_Required action_.
Each line below from the one containing "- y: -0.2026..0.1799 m" through the one containing "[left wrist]" should be output exactly as it stands, and no other line should appear.

_Stored data_.

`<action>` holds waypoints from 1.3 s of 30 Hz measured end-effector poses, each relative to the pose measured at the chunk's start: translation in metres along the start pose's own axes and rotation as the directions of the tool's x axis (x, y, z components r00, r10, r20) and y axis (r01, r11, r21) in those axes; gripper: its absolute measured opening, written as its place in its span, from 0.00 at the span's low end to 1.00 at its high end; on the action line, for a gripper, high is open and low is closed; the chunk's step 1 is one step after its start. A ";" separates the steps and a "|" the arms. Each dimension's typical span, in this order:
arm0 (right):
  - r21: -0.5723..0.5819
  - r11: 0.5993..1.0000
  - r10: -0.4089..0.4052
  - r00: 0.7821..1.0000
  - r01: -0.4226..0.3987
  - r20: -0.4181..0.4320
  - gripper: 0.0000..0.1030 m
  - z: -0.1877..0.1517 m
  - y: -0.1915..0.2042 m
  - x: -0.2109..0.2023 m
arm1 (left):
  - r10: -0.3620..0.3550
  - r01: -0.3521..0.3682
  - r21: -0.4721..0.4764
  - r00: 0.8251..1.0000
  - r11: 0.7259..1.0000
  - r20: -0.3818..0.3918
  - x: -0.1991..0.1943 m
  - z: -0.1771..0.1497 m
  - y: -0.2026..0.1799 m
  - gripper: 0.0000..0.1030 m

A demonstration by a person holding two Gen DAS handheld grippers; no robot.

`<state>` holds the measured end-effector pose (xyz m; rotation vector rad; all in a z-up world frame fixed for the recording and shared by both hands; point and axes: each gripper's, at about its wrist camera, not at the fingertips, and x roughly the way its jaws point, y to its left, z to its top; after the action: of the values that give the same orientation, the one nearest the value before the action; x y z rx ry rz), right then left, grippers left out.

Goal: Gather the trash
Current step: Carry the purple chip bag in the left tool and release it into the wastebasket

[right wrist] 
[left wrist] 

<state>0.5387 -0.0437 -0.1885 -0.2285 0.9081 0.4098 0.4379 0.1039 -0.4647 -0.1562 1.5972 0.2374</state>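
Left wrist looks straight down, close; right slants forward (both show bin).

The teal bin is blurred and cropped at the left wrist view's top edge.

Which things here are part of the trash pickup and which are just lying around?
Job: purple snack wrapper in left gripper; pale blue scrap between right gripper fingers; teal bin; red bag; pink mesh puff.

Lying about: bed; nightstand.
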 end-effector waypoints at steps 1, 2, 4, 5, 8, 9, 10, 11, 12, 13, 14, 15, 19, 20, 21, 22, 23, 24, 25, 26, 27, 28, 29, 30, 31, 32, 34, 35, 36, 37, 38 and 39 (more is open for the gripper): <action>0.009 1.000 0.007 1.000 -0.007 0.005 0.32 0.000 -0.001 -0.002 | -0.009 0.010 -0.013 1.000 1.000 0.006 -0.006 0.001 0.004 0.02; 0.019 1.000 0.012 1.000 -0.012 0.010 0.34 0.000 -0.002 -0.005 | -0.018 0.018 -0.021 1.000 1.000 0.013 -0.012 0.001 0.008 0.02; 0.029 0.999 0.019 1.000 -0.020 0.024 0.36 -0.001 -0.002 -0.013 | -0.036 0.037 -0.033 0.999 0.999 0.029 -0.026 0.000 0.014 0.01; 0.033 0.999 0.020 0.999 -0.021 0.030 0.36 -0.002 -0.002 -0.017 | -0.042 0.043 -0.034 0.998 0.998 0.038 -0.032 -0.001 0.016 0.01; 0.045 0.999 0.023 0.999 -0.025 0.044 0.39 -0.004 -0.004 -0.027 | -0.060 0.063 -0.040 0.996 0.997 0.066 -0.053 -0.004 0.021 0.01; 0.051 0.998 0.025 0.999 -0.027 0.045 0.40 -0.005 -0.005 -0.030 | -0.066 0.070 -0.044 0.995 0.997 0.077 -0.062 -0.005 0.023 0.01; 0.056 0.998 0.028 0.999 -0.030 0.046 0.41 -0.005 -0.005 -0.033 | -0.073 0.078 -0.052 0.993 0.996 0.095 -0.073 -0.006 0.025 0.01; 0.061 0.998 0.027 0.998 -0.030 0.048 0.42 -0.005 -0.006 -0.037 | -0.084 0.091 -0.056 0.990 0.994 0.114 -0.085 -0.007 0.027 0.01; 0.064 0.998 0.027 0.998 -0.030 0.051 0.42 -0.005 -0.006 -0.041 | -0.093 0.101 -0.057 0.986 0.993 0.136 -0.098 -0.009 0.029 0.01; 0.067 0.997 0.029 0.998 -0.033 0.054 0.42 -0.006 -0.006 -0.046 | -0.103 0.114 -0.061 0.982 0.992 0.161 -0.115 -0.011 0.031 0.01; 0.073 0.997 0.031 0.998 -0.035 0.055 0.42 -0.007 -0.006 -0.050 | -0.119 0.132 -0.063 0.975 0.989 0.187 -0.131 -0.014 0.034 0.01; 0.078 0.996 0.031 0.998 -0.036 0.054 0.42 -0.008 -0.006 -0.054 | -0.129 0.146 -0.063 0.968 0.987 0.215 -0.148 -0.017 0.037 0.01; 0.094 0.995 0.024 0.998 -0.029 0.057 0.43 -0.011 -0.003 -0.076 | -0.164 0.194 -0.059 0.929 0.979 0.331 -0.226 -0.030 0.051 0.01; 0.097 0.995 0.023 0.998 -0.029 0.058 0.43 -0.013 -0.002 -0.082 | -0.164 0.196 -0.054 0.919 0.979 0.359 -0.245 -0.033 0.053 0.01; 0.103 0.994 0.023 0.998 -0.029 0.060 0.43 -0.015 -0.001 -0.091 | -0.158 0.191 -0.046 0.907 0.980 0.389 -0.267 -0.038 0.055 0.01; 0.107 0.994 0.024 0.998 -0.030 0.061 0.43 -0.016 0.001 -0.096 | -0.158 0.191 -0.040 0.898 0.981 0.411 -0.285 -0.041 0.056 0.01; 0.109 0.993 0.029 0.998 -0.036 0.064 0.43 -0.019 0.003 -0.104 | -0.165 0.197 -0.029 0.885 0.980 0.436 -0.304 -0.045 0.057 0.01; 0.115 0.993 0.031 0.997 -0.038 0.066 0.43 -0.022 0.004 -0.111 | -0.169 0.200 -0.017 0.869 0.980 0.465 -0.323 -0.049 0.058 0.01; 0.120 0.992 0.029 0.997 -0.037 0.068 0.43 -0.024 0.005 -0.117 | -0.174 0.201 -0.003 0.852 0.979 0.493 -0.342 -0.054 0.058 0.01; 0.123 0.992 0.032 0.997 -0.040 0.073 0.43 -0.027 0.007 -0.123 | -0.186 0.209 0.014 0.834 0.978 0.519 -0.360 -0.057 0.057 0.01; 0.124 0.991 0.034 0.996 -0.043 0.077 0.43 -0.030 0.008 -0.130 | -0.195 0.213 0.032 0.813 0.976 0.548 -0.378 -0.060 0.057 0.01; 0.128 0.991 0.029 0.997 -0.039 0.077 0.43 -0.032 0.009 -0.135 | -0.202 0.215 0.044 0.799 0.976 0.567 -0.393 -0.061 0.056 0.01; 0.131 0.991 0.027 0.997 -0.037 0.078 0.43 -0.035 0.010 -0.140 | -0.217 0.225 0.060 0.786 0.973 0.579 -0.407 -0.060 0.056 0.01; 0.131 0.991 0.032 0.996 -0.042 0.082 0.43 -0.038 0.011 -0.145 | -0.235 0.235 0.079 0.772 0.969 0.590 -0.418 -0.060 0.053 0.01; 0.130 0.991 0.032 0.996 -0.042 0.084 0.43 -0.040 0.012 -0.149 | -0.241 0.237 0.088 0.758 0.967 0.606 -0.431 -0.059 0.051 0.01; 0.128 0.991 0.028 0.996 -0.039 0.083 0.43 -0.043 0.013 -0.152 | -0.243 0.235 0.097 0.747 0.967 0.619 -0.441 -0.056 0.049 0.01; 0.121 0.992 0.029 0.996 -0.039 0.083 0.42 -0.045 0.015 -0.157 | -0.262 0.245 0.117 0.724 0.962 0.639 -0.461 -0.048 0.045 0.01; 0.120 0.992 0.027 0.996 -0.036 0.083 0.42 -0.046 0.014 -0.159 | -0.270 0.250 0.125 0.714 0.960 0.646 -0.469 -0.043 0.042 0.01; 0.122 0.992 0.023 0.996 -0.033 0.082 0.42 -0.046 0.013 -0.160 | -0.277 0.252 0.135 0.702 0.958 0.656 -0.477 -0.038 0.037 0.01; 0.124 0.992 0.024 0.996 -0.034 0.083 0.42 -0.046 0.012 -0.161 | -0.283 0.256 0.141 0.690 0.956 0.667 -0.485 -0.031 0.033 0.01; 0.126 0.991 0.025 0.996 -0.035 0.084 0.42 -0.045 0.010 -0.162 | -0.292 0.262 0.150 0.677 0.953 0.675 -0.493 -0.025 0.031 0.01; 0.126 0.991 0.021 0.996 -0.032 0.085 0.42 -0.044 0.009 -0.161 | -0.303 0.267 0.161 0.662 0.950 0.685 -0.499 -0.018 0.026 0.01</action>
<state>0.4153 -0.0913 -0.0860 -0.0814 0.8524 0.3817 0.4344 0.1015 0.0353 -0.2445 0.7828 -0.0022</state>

_The answer_.
  - y: -0.2026..0.1799 m
  - gripper: 0.0000..0.1030 m

A demonstration by a person holding two Gen DAS handheld grippers; no robot.

`<state>` holds the measured end-effector pose (xyz m; rotation vector rad; all in a z-up world frame fixed for the recording and shared by both hands; point and axes: each gripper's, at about its wrist camera, not at the fingertips, and x roughly the way its jaws point, y to its left, z to its top; after the action: of the values that give the same orientation, the one nearest the value before the action; x y z rx ry rz), right then left, grippers left out.

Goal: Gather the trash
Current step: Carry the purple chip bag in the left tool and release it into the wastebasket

[right wrist] 
[left wrist] 

There is nothing more to the exercise.